God bless!
-Kevin
Saturday, Jan. 25th, 2014
Dear Friends, Companions, and Loved Ones;
It has been a great pleasure these last four or five years writing of the things I did in my childhood, but the time has come now to write about my near future. I learned a few weeks ago that my cancer has regrouped within my body to the extent that not much can be done other than make the best of the last couple months that the doctors seem to think I have. I thank you all for the privilege I have had of knowing and doing life with you. My concern is for you, those I leave behind. This is a difficult world in which we live. Though technology has made many things easier, it has not solved the stress, frustrations, and deceit we all must live with. I have said to some of you, I am glad my parents passed away before 9-11. Terrorism, they would have never understood. To kill any and all, young and old pointlessly, just for the sake of killing, I also cannot understand. The world my parents lived in was hard and difficult. They toiled and in many cases didn't live as long or healthy as we, but I think it was a more "friendly" world. Even with the two World Wars my parents lived through, you at least know who the good guys and the bad guys were. OK, enough of that. You might say I'm leaving before the party gets too rough.

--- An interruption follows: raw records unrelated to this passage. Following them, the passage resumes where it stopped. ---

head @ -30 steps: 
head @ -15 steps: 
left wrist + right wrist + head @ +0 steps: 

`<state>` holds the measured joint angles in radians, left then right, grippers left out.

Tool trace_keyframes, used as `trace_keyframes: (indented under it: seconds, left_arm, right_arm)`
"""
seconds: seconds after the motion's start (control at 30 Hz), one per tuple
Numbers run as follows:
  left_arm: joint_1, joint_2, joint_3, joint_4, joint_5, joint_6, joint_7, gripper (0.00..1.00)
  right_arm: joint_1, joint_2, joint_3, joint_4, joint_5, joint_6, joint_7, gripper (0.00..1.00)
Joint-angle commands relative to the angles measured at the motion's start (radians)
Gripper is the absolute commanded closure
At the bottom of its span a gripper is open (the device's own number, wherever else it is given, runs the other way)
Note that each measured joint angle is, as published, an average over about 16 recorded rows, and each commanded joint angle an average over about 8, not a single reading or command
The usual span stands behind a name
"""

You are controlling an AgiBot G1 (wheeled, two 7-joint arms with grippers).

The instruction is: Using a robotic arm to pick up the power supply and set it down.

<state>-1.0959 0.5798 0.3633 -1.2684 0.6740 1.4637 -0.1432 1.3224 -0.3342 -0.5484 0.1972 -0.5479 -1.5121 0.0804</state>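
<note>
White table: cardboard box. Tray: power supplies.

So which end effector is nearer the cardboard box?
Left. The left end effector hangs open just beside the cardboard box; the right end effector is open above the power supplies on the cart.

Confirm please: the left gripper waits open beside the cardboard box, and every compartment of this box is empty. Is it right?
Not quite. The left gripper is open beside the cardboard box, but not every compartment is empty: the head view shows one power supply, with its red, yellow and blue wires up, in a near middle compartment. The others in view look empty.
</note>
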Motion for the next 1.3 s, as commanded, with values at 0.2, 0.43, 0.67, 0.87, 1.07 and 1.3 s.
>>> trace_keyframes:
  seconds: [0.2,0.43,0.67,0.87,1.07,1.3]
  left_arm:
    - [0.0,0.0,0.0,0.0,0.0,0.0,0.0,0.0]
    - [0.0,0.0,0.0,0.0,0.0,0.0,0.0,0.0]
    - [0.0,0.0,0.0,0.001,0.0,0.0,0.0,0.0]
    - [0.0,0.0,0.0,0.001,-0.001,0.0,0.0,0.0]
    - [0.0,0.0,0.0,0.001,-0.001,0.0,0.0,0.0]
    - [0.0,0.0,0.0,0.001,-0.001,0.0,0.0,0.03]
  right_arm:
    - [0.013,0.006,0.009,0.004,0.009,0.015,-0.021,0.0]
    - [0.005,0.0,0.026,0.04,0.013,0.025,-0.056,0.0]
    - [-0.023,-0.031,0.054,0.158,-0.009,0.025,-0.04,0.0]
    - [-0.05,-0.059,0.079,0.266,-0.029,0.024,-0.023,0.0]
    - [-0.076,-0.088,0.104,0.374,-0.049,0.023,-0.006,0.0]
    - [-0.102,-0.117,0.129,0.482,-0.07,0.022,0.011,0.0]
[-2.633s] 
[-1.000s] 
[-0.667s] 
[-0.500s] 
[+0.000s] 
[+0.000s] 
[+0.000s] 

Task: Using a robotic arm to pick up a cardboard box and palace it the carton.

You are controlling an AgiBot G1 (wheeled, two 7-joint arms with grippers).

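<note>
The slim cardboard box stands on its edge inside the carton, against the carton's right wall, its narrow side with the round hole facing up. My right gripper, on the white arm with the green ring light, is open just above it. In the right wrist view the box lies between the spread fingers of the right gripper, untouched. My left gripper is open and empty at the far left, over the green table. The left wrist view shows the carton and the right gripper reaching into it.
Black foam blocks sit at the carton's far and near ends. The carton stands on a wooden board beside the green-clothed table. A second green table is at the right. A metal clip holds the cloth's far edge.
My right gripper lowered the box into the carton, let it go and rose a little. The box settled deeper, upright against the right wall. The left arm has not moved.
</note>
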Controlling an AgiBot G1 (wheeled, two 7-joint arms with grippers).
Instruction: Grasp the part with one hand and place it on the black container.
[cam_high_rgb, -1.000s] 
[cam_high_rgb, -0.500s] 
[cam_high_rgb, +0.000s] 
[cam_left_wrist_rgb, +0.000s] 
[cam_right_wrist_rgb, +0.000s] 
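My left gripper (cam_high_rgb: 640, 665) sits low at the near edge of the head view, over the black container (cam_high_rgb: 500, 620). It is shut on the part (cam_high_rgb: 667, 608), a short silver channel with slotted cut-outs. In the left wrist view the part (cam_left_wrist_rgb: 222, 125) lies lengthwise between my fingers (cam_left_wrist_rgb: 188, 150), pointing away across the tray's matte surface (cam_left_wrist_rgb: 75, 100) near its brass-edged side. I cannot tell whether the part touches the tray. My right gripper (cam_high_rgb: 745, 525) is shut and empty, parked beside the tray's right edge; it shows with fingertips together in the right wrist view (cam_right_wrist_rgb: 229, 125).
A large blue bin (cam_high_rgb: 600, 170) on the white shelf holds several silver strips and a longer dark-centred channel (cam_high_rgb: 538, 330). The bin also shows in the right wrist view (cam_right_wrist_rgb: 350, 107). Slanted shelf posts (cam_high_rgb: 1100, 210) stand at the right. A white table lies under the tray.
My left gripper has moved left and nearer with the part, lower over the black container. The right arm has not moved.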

My life has been good. The things I have seen, the places I have gone, and the sports I have done, far surpass my wildest hopes and dreams. I thank God, and my Lord Jesus Christ for the life they have led me to live. Their leading goes back before I even knew there was a God. I have no idea why the Lord decided to grab hold of me, for it was a time when I thought, Jesus Christ, was only a cuss word! What a privilege to have God guiding my way, even before I knew Him. I read one of my stories a while back at the Chateau (the assisted living where I resided much of the past year due to my illnesses) to a group of "senior-seniors" entitled, "Be Careful How You Pray". Because----someone up there is listening and you're more than likely going to have to live with those answered prayers.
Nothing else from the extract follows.